Martin Sandbu argues that the ECB should be enabled to issue time deposits to satisfy demand for riskless security.
[...]The eurozone already has a safe asset. It is issued by the European Central Bank, and takes the form of central bank money. Banks can hold deposits with the ECB, which are, by definition, as safe as any euro-denominated asset can be. The total amount of central bank reserves that banks can hold on deposit with the ECB is, of course, limited by their supply, but that is true of conventional safe assets as well. And the rate paid on central bank reserves may not be to banks’ satisfaction (it is currently negative), but that, too, is true of the bonds of governments with their own currency.
ECB reserves do, however, lack some features of the conventional safe asset in national economies. The first difference is that central bank reserves do not have a maturity structure, as government debts do. That means government bonds of different maturities help build up a whole yield curve of risk-free rates.

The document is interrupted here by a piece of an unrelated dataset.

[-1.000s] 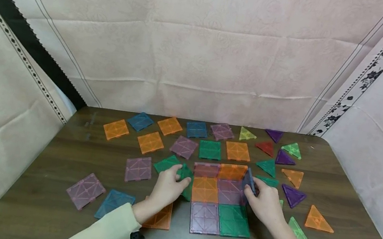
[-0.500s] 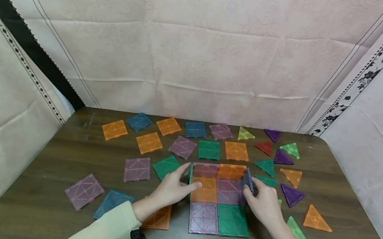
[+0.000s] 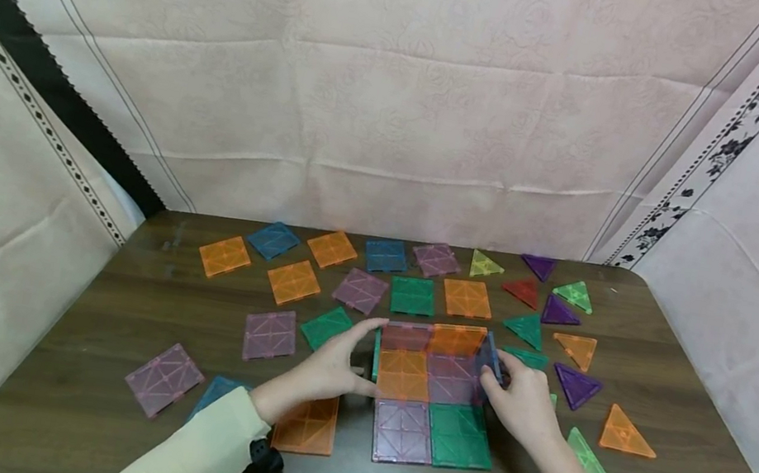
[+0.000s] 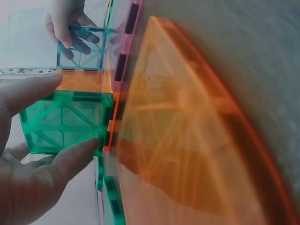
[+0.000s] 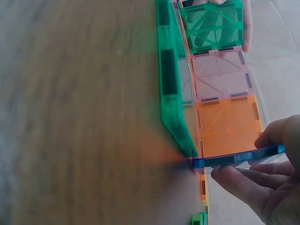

The other difference is that this safe asset — ECB reserves — is only available to eurozone banks, not to financial markets in general. Government bonds are, in contrast, available to any interested buyer.
These shortcomings prevent central bank reserves from playing the anchoring role in the eurozone that government debt plays in other economies. But both are easily remedied. The ECB could offer time deposits of varying maturities, which would immediately create a yield curve of safe eurozone assets. Central bankers have acknowledged this. In a 2016 speech at Jackson Hole, Benoît Cœuré of the ECB executive board expressed his clear preference for governments to issue safe assets to meet any shortage in the markets, but added: “If this does not happen, central banks may have to use their own balance sheets to satisfy safe asset demand, also at longer maturities.” Cœuré added further reflections in a speech at Harvard later the same year.
The ECB could also make central bank deposits available to all financial market participants, or at least a much wider circle of financial institutions than today, which would open up the pool of safe assets to meet the demand for it. Long-term time deposits could take the form of tradable bonds, or otherwise be designed so that holders could pledge them as security for loans, like sovereign bonds are used for collateralised borrowing today.
In fact, there is no better time to begin planning such a facility than today. The ECB has stopped adding to its stock of sovereign bonds, and is contemplating a future “quantitative tightening” for when it judges that some of the money it created in the process of its easing programme should be taken out of the economy. But that tightening is something it could achieve by issuing its own safe assets to mop up market liquidity it deems excessive.
What would this do? If there is indeed a shortage of safe euro assets, there presumably will be a flow of money into any new ones created. Eurozone governments may worry that the market will dump their own bonds, preferring ECB time deposits, which would raise their borrowing costs. But if markets price investments off the back of the new common safe asset, this presents its own solution: the ECB can adjust the rates on its time deposits to guide market interest rates to where it thinks the economy needs them to be.
What about inflows from abroad? The offer of a safe long-term asset may well make the euro more attractive as a global reserve currency, something Europeans have long wished for. That means the euro’s value could be pushed up, which would make eurozone exports more expensive and increase import demand. That is something other countries have long wished for. If this damps economic activity in the eurozone, the ECB and governments have the tools to stimulate domestic demand as well.
Indeed, greater control of the yield curve increases the ECB’s power. Central banks directly target short-term interest rates; through their bond-buying they also influence long-term rates. But among big countries, only the Bank of Japan has explicitly targeted the long-term rate, and no central bank has accepted that if it directly targets both short and long rates, the yield curve itself becomes an instrument it can use to influence economic conditions. The ECB can now be a pioneer in more ways than one. It should grasp its chance.